▶ **Task item**
Repeat the material exactly, every line of it.

▶ **Data block**
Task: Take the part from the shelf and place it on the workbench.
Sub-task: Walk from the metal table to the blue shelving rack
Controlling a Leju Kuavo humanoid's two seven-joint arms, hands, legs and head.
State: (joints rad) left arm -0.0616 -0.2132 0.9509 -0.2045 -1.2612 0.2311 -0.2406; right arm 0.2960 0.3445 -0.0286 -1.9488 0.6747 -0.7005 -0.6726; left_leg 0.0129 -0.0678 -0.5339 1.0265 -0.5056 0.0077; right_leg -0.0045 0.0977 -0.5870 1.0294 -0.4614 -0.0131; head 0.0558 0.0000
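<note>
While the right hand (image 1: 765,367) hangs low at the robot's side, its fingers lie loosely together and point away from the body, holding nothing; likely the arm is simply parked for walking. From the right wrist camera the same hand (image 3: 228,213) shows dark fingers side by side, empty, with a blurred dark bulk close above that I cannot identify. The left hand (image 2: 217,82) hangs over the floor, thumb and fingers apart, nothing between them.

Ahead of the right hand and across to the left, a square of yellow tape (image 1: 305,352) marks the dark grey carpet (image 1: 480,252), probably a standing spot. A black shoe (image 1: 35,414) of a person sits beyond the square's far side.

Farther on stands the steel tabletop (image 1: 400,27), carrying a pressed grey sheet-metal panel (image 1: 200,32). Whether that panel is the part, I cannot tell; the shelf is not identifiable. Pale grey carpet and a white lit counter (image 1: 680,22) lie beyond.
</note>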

▶ **Result of this task**
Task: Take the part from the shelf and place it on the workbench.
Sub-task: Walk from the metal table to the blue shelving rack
Controlling a Leju Kuavo humanoid's two seven-joint arms, hands, legs and head.
State: (joints rad) left arm -0.0616 -0.2132 0.9509 -0.2045 -1.2612 0.2311 -0.2406; right arm 0.2960 0.3445 -0.0286 -1.9488 0.6747 -0.7005 -0.6726; left_leg 0.0129 -0.0678 -0.5339 1.0265 -0.5056 0.0077; right_leg -0.0045 0.0977 -0.5870 1.0294 -0.4614 -0.0131; head 0.0558 0.0000
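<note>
While the right hand (image 1: 765,367) hangs low at the robot's side, its fingers lie loosely together and point away from the body, holding nothing; likely the arm is simply parked for walking. From the right wrist camera the same hand (image 3: 228,213) shows dark fingers side by side, empty, with a blurred dark bulk close above that I cannot identify. The left hand (image 2: 217,82) hangs over the floor, thumb and fingers apart, nothing between them.

Ahead of the right hand and across to the left, a square of yellow tape (image 1: 305,352) marks the dark grey carpet (image 1: 480,252), probably a standing spot. A black shoe (image 1: 35,414) of a person sits beyond the square's far side.

Farther on stands the steel tabletop (image 1: 400,27), carrying a pressed grey sheet-metal panel (image 1: 200,32). Whether that panel is the part, I cannot tell; the shelf is not identifiable. Pale grey carpet and a white lit counter (image 1: 680,22) lie beyond.
</note>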

No further output is expected here.